Pyrosequencing data analysis and the construction of phylogenetic trees were performed as described by Ahn et al. [1] .
- Statistical Analysis
The differences among the different treatments were determined with one-way analysis of variance followed by Tukey’s pairwise comparison. P values less than 0.05 were considered significant. All analyses were performed using the R software package (ver. 3.1.0; http://www.r-project.org ).
- DNA Sequence Data
The raw pyrosequencing data are available in the NCBI Sequence Read Archive under the accession number PRJNA255941.
Results and Discussion
- Effect of Rice Plants, Temperature, EC, and pH
Fig. 1 shows the variations in voltage and temperature for the CN and CP treatments during the rice-growing season.
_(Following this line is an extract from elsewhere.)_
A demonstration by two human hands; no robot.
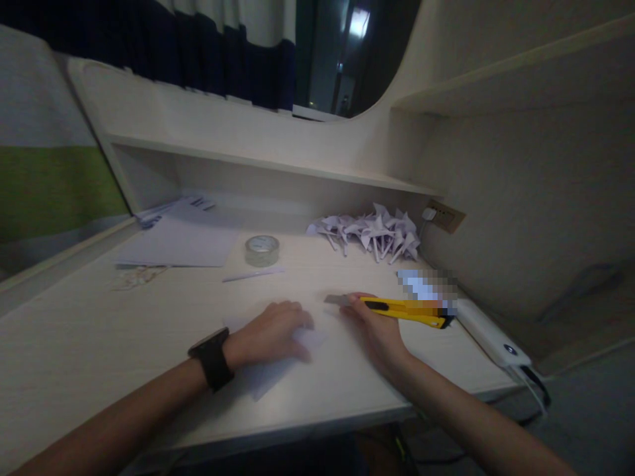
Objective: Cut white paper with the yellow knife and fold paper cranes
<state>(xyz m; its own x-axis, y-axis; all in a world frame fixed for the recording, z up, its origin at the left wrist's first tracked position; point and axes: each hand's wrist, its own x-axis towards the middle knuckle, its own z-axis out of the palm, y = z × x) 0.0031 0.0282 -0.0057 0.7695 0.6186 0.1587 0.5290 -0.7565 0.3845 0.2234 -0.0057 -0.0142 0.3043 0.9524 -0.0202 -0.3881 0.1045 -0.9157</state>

During the entire experimental period, the voltage showed diurnal oscillation, which coincided with temperature variation, and this occurred irrespective of the presence of rice plants ( Figs. 1 and S5). Kaku et al. [29] and Kouzuma et al. [34] attributed the diurnal oscillation of voltage in a P-MFC under field conditions to the difference in the amount of root exudates between the daylight and dark. Furthermore, Bombelli et al. [5] showed that the diurnal oscillation occurred only in the presence of plants, and did not occur in the absence of plants at a constant temperature. Our results show that diurnal oscillation can occur without plants, and the primary reason for this phenomenon appears to be the temperature variation.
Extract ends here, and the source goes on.